Dutch Porcelain Artist Finds Endless Inspiration in Myanmar People, Culture
By Wei Yan Aung 1 February 2018
Ceramist Ilona Van de Braak is not content to study Myanmar’s people and culture by reading books and surfing the Internet. The Dutch artist has traveled extensively across the country, meeting and talking to people first hand.
She respects Myanmar artists, collects cultural objects, and interviews local artists in their studios.
“There is not a day that goes by that Myanmar does not inspire me; the people, the colors and its nature. I feel fortunate to be part of it,” she said.
As a ceramist, she has visited the pottery workshops in Yangon’s Twante Township monthly for two years, and shared her techniques with local potters and ceramists.
The art exhibition “Certain Interactions” is the outcome of a meeting between Ilona and artist Ko Pyay Way, curator and founder of the Nawaday Tharlar Art Gallery.
The exhibition features simple and exquisite Myanmar-style ceramics and Western-style minimalist black-and-white paintings by the two artists.
Ilona makes most of her porcelain pieces out of clay from Twante, and applies the ancient Japanese “raku” technique in her works.
Of her work “Full Moon”, she said: “There is a lot of talking about the moon in Myanmar.
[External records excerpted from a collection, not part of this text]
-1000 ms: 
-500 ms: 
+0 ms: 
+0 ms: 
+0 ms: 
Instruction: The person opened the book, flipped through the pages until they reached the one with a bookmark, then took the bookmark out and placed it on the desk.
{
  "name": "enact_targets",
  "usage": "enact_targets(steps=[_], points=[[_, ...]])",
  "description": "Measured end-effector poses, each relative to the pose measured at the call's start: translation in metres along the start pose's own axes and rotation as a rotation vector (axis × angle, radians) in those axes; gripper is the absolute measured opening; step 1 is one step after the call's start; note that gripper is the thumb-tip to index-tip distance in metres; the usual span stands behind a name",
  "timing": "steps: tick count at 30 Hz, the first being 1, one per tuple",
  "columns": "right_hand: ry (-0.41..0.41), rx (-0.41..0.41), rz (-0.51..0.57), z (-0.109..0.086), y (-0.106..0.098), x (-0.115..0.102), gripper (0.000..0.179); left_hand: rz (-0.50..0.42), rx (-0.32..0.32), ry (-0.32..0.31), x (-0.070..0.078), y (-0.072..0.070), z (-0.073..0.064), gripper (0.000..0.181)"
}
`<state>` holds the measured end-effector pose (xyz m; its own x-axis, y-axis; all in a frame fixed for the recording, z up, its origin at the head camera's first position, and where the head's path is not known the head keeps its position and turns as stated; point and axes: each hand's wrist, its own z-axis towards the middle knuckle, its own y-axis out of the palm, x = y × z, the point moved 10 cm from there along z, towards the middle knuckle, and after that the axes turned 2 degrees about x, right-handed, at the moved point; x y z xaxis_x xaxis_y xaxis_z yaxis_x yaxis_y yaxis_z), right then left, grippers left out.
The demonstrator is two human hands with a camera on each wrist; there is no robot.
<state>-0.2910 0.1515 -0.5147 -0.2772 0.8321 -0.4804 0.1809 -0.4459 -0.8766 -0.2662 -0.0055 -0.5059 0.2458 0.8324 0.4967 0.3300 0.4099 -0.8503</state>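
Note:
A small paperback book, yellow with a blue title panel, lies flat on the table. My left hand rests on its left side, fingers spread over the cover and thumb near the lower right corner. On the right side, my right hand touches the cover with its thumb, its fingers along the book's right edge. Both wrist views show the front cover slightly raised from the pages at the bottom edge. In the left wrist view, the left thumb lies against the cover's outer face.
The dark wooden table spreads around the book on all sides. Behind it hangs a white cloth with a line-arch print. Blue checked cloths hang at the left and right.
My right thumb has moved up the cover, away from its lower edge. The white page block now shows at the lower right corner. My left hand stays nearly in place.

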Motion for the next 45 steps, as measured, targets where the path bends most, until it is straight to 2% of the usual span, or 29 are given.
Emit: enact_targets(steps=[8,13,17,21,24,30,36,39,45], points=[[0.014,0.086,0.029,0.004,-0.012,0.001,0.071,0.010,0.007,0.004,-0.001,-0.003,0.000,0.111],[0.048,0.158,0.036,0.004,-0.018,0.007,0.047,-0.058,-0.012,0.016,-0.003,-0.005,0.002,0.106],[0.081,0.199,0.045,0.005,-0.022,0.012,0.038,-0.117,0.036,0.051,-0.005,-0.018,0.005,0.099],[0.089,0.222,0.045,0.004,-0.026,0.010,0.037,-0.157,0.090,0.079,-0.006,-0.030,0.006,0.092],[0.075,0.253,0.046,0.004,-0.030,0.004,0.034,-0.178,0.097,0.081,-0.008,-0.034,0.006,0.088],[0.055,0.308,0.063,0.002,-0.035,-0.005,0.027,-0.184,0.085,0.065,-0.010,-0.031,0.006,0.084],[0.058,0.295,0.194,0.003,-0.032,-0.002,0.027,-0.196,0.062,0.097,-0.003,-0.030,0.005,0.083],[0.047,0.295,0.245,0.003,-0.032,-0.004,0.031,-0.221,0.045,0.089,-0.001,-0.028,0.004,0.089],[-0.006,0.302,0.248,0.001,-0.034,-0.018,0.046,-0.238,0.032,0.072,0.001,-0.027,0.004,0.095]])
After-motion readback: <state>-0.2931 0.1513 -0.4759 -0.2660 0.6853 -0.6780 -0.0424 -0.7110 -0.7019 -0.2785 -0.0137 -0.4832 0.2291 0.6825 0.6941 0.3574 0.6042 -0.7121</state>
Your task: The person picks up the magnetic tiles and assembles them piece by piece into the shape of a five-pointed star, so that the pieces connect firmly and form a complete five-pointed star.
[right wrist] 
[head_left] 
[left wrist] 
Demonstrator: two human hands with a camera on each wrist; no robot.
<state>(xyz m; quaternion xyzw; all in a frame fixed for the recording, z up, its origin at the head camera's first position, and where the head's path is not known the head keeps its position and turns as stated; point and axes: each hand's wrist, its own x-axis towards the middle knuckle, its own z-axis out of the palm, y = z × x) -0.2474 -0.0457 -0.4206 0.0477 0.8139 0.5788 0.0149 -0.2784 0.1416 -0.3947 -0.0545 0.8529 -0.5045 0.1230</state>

Here we live by the lunar calendar.”
“In January we even have two full moons,” she said, referring to the Super Blue Blood Moon on Jan. 31.
“The symbolism around me fascinates me. So that is why I used the ancient Hintha [a mythological bird] to complete this piece,” she said. Her works also incorporate lotus shapes and rare Myanmar postcards.
“This is interaction between me and Myanmar people,” she said.
The exhibition features 16 paintings by artist Pyay Way, priced from $200 to $600, and around 50 ceramics by Ilona, priced at $35 to $985, from Feb. 2 to 11 at Nawaday Tharlar Art Gallery on Yaw Min Gyi Street, Dagon Township.
The proceeds will be used to benefit pottery workers in Yangon’s Twante Township and Sagaing’s Swekar village.
“You can see two arrows converge on the exhibition catalogue. This represents the convergence of East and West,” said Pyay Way.